One commenter thought that the guidance should clarify in Question
9 whether an exemption from section 6002 procedures based on an
existing environmental review process approved under section 1309 of
TEA-21 may be applied on a project-by-project basis. The FTA and FHWA
have revised Question 9 to clarify that an environmental review process
that is approved as a substitute for section 6002 procedures must be
used for a program or for a pre-approved class of projects, but cannot
be substituted for section 6002 procedures on a project-by-project
basis.
A commenter described Question 10 of the proposed guidance as too
restrictive and in conflict with regulations at 23 CFR 771.130(d) and
40 CFR 1502.9(c)(4) that eliminate scoping from the process for a
supplemental EIS (SEIS). The commenter believed that section 6002
should not apply to SEISs that do not involve the reassessment of the
entire action. Question 10 has been revised to state that a SEIS under
23 CFR 771.130 for a project with a notice of intent that was issued
prior to the enactment of SAFETEA-LU will not need to follow the
SAFETEA-LU environmental review process if the SEIS does not involve
the reassessment of the entire action.
10. Project Initiation (Proposed Guidance Questions 11-13)
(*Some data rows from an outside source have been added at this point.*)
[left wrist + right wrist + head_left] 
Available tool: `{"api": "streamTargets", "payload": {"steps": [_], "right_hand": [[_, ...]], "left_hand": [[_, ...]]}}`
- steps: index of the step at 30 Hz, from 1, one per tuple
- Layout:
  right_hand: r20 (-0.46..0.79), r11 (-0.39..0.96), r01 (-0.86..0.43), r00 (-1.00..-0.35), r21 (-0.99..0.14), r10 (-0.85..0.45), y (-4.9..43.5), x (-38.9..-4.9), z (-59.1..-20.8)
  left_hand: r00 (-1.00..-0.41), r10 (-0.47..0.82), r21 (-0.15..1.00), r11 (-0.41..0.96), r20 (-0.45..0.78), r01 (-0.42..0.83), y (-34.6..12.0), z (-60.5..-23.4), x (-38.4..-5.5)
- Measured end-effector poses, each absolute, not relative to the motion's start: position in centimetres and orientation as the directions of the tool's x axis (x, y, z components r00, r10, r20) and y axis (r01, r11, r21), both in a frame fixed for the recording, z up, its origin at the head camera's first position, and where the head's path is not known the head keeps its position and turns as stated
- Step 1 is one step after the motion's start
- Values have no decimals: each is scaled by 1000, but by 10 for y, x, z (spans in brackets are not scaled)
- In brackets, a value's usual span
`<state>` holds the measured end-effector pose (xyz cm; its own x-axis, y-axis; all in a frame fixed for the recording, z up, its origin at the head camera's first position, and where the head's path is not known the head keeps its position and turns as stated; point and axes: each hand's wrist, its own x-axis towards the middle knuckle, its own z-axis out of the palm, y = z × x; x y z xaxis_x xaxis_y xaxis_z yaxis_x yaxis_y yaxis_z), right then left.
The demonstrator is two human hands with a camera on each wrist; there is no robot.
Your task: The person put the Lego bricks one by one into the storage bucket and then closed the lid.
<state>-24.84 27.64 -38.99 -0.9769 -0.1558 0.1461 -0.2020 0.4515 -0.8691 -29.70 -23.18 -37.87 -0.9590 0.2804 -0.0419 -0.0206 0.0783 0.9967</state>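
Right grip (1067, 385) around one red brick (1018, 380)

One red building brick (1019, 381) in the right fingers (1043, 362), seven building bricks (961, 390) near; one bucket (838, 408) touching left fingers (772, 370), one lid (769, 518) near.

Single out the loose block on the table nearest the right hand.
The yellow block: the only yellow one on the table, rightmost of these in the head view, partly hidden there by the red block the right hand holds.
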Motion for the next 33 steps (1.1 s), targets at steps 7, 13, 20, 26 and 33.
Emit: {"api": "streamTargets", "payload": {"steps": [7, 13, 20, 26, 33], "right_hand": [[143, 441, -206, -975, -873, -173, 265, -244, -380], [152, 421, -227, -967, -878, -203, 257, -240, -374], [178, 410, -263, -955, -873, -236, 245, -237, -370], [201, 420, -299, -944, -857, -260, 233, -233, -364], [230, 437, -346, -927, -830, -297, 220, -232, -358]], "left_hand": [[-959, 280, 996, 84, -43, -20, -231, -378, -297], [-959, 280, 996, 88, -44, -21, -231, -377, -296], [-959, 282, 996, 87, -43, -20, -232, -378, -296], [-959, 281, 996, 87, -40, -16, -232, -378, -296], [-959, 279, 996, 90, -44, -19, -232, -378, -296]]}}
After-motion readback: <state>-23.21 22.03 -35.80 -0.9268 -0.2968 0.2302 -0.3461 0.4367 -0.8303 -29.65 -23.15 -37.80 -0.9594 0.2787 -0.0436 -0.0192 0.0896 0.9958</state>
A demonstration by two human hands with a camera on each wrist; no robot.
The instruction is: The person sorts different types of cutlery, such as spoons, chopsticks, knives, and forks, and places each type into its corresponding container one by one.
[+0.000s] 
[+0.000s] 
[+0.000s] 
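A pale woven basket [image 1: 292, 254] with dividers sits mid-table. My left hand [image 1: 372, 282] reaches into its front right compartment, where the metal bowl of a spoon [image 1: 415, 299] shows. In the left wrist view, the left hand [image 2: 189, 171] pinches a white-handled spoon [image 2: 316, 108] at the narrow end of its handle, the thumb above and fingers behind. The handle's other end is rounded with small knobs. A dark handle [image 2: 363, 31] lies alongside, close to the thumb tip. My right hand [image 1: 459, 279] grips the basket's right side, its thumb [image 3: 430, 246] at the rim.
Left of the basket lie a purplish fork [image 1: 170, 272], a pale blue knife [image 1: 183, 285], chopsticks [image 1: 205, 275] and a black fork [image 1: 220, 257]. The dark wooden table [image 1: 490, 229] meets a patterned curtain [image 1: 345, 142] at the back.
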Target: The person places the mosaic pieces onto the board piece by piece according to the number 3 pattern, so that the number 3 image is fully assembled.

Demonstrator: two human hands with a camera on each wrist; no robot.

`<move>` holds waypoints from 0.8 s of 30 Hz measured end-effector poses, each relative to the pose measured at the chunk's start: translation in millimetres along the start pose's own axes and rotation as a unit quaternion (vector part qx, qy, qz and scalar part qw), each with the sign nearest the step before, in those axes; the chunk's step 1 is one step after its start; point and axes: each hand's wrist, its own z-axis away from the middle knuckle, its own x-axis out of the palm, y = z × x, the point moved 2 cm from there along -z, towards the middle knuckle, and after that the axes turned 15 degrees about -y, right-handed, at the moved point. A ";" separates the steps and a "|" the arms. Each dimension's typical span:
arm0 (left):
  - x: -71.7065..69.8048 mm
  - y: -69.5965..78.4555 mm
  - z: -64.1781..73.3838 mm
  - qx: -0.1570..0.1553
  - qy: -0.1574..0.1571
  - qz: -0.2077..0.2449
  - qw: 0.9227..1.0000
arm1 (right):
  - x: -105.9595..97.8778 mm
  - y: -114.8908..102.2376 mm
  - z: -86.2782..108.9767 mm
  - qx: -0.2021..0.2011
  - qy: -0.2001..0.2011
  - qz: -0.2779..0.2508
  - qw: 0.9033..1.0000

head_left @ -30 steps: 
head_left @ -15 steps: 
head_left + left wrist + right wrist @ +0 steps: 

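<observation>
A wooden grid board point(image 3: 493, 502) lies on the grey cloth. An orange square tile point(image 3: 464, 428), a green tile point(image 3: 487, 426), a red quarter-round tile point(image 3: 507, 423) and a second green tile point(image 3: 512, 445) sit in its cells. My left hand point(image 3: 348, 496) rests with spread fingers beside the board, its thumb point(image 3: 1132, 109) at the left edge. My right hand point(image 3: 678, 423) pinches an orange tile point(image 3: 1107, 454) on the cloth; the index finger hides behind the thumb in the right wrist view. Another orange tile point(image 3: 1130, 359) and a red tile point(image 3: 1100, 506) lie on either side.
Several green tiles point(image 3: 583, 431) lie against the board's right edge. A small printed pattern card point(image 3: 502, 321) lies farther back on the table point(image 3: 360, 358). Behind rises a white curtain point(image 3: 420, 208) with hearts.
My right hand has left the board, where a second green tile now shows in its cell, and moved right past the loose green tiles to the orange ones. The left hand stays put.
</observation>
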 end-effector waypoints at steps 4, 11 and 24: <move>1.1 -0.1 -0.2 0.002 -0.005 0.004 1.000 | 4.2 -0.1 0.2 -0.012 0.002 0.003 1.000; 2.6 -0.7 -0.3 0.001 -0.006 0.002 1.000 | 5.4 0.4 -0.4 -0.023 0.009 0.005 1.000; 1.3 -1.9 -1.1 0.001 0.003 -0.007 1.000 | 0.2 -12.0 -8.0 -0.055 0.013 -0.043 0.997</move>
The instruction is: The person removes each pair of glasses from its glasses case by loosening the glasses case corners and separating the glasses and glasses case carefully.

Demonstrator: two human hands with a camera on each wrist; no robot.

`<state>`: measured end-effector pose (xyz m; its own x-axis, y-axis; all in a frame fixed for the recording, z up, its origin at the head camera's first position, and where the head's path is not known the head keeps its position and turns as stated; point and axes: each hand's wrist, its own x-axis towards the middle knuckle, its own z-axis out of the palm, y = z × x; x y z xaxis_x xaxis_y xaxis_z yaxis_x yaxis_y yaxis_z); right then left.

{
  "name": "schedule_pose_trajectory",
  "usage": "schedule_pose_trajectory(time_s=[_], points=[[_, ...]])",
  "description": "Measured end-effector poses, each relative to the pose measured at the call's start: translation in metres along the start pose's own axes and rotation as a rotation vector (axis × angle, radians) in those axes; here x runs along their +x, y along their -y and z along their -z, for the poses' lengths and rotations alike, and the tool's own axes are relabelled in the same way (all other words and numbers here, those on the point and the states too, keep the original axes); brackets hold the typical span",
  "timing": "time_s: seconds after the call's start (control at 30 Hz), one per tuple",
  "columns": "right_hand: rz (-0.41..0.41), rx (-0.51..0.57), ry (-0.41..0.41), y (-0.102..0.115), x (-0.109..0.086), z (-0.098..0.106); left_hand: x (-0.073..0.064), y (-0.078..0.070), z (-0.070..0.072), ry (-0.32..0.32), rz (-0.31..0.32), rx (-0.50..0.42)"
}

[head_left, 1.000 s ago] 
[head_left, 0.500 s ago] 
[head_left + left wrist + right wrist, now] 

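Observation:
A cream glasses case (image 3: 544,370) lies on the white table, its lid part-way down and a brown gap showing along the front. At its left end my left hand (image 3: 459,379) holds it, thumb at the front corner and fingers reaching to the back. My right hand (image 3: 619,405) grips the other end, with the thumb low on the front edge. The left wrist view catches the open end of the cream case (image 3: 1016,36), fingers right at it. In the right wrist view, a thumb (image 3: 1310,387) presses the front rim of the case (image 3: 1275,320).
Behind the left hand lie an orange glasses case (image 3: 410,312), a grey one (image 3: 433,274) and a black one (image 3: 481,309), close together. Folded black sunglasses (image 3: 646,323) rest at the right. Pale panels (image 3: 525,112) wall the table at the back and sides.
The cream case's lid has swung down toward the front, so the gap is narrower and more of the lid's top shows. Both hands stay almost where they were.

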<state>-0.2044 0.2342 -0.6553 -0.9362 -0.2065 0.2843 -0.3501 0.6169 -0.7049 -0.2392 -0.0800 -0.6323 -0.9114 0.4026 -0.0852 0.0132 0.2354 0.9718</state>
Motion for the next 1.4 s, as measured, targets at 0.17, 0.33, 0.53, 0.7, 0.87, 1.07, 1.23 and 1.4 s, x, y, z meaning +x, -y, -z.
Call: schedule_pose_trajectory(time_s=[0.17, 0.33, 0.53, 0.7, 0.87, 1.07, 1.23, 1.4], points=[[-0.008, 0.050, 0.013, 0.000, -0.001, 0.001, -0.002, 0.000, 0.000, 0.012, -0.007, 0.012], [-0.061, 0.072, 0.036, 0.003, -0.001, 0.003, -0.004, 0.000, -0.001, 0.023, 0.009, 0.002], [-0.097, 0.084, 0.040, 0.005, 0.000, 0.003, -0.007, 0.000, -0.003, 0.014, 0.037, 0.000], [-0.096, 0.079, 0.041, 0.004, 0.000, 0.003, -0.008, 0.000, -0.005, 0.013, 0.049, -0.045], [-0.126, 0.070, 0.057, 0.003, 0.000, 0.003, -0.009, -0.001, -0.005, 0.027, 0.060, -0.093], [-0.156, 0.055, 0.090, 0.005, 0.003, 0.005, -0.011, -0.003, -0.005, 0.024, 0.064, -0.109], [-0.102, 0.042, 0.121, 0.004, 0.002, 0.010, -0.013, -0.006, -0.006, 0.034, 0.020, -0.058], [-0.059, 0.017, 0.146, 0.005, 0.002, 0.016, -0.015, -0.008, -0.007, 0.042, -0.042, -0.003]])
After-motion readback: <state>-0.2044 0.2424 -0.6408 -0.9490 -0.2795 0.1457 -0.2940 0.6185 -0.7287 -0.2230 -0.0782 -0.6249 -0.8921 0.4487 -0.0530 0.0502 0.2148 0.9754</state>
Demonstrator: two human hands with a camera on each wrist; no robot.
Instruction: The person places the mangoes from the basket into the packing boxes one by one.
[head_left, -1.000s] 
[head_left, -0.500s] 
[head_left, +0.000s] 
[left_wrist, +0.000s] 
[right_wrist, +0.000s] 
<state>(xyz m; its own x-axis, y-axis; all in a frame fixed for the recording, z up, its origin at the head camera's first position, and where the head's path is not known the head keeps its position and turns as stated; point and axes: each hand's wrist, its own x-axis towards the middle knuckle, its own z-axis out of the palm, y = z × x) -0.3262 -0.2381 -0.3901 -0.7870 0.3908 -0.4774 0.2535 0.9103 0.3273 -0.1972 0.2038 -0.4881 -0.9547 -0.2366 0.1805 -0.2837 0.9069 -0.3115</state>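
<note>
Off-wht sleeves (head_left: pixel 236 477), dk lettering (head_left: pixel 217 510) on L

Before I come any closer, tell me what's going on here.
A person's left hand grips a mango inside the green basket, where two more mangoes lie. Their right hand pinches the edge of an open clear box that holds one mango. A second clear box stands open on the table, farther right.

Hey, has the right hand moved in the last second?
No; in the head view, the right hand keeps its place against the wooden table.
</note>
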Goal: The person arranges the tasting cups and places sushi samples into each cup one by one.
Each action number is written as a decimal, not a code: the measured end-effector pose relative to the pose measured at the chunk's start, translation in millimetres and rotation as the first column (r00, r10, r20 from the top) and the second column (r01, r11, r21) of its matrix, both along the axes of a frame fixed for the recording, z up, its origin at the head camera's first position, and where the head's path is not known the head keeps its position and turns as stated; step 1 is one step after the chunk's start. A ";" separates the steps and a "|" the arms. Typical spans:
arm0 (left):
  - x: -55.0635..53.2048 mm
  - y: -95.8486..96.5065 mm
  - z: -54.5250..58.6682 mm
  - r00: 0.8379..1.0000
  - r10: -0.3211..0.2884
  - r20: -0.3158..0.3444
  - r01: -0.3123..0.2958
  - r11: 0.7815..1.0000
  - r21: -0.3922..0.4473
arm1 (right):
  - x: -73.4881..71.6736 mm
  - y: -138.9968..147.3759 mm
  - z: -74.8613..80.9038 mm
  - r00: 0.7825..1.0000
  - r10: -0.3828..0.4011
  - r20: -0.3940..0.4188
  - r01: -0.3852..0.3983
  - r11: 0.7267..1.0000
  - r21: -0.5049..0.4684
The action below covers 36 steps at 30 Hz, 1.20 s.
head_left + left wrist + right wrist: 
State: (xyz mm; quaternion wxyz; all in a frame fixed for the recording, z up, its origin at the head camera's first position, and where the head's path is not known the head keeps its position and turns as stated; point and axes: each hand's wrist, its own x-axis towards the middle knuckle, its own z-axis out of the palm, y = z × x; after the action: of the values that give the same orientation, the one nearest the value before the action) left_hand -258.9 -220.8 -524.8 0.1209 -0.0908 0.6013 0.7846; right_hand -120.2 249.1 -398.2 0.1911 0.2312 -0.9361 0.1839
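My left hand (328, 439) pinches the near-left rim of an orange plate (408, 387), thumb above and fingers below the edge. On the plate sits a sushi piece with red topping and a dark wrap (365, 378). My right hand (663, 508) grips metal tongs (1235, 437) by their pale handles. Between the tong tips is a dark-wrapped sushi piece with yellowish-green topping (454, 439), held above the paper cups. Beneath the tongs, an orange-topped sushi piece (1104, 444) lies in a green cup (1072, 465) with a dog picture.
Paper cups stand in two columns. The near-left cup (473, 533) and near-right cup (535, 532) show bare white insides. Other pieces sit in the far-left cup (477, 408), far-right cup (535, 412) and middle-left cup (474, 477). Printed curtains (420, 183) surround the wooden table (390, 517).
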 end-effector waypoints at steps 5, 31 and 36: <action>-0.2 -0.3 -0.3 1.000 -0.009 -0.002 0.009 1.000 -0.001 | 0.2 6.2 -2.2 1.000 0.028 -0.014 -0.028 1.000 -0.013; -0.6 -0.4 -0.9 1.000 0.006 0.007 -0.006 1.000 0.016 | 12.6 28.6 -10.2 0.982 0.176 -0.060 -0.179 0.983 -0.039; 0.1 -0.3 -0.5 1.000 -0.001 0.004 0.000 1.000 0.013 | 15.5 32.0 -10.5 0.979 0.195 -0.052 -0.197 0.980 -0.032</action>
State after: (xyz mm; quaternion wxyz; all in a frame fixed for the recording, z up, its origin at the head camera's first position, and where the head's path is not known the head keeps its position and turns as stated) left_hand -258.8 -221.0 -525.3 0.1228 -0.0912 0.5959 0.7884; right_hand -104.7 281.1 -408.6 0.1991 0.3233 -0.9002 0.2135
Several comments focused on the need for minor editing of the
proposed guidance. The FTA and FHWA have reviewed those comments and
the guidance, and made revisions as appropriate. Key comments on the
content of the guidance, and the agencies' responses, appear below.
Several commenters questioned the effectiveness of trying to meet
project initiation requirements when only limited information might be
available about permit and approval requirements or other project
details. They viewed the information required for the notice of
initiation as a violation of NEPA because a determination about needed
approvals requires knowledge of the alternatives to be considered and
such knowledge is not available until later in the environmental review
process.
After considering the comments, the FTA and FHWA agree with the
concern that in some cases not all project approval needs will be known
at the time of project initiation. Question 11 in the final guidance
has been revised to acknowledge that lead agencies will be expected to
act on the best available knowledge at the time of initiation. Because
the information in the notice of initiation will be used to plan the
project proceedings, it is in the interest of all parties to have as
much information as possible early in the process, and to pass along to
the Federal lead agency any new information as soon as it becomes
available.
Several commenters expressed concern about the added paperwork that
would be caused by the notice of initiation and asked whether the
notice of intent for an EIS or the use of existing project initiation
procedures could be combined with the notice of initiation under
section 6002. Also, a commenter asked whether programmatic notices of
initiation could be used rather than project-by-project notices. The
FTA and FHWA agree with the commenters that it is desirable to avoid
duplication and unnecessary paperwork. The agencies also recognize that
the purposes of the notice of initiation include advising the Federal
lead agency that it is time to start project review proceedings, and
helping the lead agencies determine the scope of the required
environmental review process. The agencies have revised Question 11 in
the final guidance to more clearly support the adaptation of existing
procedures to cover the notice of initiation requirement under section
6002. The procedure used must provide the information required under
the project initiation provisions of the statute, to the extent the
information is available. The use of one document to cover multiple
project needs is fully endorsed by the FTA and FHWA. Whatever form or
format is used also should indicate the timeframe within which the
environmental review process should commence. In light of the staffing
implications for all agencies involved, including the Federal lead
agency, the initiation notice must be from an individual appropriately
authorized by the project sponsor.
11. Lead Agencies (Proposed Guidance Questions 14-20)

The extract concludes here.